Take the entries that follow and return exactly the lines from the one holding "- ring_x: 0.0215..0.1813" through the one holding "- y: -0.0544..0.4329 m", both included. Nothing else is needed.

[GIVEN DATA — start]

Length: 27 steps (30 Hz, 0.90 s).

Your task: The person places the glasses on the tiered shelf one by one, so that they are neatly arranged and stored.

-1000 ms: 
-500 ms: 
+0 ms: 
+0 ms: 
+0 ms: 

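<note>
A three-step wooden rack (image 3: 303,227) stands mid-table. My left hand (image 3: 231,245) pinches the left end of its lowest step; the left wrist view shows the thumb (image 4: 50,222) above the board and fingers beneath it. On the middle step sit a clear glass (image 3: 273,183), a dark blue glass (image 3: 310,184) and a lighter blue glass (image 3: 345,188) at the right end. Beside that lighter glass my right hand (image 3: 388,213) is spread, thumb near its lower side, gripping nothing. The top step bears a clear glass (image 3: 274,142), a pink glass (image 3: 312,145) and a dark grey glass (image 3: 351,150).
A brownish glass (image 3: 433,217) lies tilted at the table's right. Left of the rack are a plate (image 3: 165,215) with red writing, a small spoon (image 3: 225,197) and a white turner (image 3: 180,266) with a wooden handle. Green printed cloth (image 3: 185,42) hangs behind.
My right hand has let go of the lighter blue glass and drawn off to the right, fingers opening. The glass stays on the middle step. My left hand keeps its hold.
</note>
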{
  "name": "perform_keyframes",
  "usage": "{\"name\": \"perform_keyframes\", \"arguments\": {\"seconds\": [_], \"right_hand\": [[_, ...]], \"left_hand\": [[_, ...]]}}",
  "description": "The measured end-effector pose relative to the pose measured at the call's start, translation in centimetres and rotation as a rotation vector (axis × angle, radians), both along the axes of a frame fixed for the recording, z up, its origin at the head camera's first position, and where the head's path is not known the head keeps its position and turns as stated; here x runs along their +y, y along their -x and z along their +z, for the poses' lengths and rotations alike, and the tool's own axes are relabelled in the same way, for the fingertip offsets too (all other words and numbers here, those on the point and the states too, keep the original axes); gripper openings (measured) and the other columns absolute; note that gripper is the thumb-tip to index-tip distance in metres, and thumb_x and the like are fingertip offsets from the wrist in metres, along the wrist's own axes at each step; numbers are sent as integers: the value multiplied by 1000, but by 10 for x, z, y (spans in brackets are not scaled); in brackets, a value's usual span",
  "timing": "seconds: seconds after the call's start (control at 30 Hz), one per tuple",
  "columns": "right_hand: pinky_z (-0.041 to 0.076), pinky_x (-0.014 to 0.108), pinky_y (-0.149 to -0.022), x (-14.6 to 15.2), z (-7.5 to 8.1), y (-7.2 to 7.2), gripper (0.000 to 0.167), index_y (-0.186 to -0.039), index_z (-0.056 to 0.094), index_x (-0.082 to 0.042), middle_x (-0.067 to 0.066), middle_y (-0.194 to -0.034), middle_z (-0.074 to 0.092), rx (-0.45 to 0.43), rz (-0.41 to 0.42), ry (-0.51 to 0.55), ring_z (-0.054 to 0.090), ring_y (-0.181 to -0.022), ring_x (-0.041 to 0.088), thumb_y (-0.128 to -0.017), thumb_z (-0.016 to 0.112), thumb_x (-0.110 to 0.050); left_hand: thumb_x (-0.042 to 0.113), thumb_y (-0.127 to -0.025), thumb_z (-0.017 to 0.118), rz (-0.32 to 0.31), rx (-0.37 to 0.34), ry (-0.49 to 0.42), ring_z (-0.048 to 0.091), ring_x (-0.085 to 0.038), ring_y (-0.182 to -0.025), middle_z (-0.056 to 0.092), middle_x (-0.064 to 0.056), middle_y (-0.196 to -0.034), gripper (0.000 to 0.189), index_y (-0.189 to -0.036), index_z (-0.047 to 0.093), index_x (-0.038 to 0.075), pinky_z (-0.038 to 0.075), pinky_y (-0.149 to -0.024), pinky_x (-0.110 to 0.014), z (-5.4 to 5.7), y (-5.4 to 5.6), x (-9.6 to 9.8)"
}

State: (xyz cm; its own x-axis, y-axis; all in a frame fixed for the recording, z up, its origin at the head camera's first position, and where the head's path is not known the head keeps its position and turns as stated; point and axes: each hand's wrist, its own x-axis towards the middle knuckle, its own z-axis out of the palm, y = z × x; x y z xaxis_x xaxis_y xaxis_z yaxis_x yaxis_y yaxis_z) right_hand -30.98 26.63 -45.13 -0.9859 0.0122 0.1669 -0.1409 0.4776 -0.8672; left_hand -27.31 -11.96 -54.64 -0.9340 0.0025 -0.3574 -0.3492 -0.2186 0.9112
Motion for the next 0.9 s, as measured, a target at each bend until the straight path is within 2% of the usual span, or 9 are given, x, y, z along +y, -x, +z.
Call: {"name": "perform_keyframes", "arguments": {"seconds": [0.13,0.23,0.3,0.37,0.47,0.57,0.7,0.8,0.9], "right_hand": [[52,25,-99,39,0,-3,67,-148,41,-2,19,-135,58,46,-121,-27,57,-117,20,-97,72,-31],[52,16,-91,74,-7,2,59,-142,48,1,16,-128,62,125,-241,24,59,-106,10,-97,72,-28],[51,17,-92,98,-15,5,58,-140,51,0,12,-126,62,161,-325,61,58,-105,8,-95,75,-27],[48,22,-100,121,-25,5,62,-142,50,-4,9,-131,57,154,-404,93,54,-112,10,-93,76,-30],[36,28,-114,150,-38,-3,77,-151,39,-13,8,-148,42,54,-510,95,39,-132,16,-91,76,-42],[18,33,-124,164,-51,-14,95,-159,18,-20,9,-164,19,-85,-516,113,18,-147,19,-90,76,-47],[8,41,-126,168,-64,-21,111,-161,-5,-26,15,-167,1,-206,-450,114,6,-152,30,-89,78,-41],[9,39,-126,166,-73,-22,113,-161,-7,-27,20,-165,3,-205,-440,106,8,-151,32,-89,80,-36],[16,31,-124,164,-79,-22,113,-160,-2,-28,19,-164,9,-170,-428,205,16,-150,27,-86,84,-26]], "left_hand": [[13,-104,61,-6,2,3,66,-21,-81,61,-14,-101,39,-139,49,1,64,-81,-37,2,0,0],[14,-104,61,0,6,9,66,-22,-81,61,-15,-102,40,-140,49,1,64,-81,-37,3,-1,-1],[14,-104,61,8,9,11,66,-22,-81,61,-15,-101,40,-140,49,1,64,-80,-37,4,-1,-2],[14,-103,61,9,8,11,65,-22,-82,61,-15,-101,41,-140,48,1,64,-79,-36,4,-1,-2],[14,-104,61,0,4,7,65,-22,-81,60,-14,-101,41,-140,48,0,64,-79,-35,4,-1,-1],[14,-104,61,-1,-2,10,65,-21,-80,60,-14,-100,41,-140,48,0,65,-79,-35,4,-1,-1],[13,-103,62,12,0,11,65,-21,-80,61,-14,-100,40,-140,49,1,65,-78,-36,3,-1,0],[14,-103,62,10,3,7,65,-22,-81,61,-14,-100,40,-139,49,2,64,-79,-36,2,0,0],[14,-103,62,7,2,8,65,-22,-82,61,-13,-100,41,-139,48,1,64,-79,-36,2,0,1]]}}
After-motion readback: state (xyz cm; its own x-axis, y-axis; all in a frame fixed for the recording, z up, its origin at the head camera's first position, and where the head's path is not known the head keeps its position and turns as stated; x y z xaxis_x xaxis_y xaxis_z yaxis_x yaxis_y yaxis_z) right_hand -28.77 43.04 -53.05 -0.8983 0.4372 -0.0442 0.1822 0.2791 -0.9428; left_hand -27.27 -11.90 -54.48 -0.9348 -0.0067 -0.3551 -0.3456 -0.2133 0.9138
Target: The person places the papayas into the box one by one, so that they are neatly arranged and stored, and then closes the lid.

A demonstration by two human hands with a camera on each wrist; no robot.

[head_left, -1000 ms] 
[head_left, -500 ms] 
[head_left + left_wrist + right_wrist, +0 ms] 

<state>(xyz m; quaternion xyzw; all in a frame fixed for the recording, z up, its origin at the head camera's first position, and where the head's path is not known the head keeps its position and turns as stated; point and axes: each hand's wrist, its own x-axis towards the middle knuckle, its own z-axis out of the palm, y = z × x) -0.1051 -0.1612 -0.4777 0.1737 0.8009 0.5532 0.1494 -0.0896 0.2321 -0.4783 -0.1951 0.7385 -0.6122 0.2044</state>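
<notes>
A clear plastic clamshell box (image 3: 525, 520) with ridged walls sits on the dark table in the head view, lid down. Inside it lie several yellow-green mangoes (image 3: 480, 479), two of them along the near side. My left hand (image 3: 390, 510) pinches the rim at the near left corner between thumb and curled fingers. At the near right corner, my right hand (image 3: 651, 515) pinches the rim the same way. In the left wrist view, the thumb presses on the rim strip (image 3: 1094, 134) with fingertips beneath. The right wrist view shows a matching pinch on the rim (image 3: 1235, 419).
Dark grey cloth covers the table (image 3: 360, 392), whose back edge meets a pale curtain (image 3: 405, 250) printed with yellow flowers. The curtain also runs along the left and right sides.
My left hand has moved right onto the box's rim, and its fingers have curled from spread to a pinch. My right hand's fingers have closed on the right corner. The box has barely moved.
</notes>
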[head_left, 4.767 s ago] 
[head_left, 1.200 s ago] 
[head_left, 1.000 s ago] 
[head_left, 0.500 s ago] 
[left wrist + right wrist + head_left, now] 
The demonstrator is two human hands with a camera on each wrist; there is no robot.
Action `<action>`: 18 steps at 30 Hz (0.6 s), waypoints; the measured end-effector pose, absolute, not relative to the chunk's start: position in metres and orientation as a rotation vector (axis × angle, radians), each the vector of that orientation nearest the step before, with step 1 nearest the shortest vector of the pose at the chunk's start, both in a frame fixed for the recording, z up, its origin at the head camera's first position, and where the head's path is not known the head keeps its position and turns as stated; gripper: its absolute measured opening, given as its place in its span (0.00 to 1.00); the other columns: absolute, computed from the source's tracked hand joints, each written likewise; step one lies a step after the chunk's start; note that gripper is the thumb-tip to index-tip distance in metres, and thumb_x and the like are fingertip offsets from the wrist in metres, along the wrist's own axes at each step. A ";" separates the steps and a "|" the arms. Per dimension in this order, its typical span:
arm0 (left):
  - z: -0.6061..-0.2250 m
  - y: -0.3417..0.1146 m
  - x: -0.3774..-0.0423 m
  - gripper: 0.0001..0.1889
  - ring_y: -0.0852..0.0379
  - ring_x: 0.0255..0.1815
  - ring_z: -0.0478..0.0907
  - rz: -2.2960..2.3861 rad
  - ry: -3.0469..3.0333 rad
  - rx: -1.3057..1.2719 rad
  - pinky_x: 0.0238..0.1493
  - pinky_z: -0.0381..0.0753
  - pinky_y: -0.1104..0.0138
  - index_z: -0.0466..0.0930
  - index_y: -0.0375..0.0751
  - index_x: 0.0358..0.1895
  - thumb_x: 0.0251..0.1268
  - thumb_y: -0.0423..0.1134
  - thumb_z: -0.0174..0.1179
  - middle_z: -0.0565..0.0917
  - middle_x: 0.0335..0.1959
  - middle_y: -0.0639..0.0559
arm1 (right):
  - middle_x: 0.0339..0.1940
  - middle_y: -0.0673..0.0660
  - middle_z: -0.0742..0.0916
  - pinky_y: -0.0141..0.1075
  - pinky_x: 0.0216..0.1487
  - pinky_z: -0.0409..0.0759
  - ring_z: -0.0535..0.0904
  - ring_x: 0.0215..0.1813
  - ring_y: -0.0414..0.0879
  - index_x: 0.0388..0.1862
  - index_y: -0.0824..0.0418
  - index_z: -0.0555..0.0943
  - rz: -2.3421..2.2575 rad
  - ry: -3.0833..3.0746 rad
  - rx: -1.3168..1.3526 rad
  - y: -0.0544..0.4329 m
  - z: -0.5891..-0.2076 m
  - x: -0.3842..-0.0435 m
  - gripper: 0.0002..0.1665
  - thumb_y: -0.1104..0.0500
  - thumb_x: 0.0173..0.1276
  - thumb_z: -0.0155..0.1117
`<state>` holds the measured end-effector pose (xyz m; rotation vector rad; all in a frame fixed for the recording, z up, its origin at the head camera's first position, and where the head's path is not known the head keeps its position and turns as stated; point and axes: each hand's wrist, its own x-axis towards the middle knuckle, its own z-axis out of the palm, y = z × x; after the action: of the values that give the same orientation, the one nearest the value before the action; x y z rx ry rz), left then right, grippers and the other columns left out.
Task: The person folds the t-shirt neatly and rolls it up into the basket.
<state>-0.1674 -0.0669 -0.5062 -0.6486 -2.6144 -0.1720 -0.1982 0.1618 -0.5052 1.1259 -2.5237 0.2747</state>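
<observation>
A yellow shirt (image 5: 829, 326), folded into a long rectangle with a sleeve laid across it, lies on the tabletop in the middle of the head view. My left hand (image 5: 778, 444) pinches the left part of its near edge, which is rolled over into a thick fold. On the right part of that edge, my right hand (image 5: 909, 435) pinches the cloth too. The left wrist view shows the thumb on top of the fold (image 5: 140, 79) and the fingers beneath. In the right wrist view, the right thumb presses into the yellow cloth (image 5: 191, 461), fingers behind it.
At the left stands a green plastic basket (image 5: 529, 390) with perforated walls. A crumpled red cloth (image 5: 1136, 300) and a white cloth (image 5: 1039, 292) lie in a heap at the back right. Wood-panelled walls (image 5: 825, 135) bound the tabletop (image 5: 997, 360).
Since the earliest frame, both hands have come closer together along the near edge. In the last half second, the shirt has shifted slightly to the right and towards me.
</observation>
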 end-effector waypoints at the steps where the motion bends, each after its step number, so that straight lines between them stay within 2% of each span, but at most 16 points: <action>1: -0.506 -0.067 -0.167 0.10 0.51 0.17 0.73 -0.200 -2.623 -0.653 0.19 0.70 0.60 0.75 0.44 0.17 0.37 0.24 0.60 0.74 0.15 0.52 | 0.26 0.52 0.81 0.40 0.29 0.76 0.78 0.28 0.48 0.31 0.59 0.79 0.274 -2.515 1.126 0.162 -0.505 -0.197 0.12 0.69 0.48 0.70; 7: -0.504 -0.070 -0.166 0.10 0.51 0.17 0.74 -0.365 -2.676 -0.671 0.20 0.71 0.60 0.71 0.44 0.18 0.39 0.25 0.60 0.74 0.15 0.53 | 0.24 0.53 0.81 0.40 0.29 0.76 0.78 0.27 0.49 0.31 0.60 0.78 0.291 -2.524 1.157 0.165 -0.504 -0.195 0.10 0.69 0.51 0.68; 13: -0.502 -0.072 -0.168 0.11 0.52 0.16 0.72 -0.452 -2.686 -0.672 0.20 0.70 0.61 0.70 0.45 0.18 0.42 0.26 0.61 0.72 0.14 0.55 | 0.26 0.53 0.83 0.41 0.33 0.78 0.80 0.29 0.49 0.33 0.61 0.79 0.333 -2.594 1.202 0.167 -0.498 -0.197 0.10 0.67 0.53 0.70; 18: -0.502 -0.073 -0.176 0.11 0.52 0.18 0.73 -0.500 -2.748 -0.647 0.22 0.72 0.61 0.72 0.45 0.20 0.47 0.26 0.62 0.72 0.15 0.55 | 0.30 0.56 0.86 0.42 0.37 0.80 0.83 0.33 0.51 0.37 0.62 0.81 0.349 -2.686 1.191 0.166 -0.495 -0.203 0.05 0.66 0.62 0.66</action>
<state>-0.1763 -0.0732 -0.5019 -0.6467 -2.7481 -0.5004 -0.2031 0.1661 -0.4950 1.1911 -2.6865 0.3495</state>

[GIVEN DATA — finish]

**RESPONSE AREA**
  - ring_x: 0.0215..0.1813
  - ring_y: -0.0414..0.0879
  - index_x: 0.0388..0.1862
  - index_y: -0.0824..0.0418
  - index_z: -0.0555..0.0943
  - rz: -2.3421..2.2575 rad
  - ry: -3.0833..3.0746 rad
  - rx: -1.3168..1.3526 rad
  - y: -0.0544..0.4329 m

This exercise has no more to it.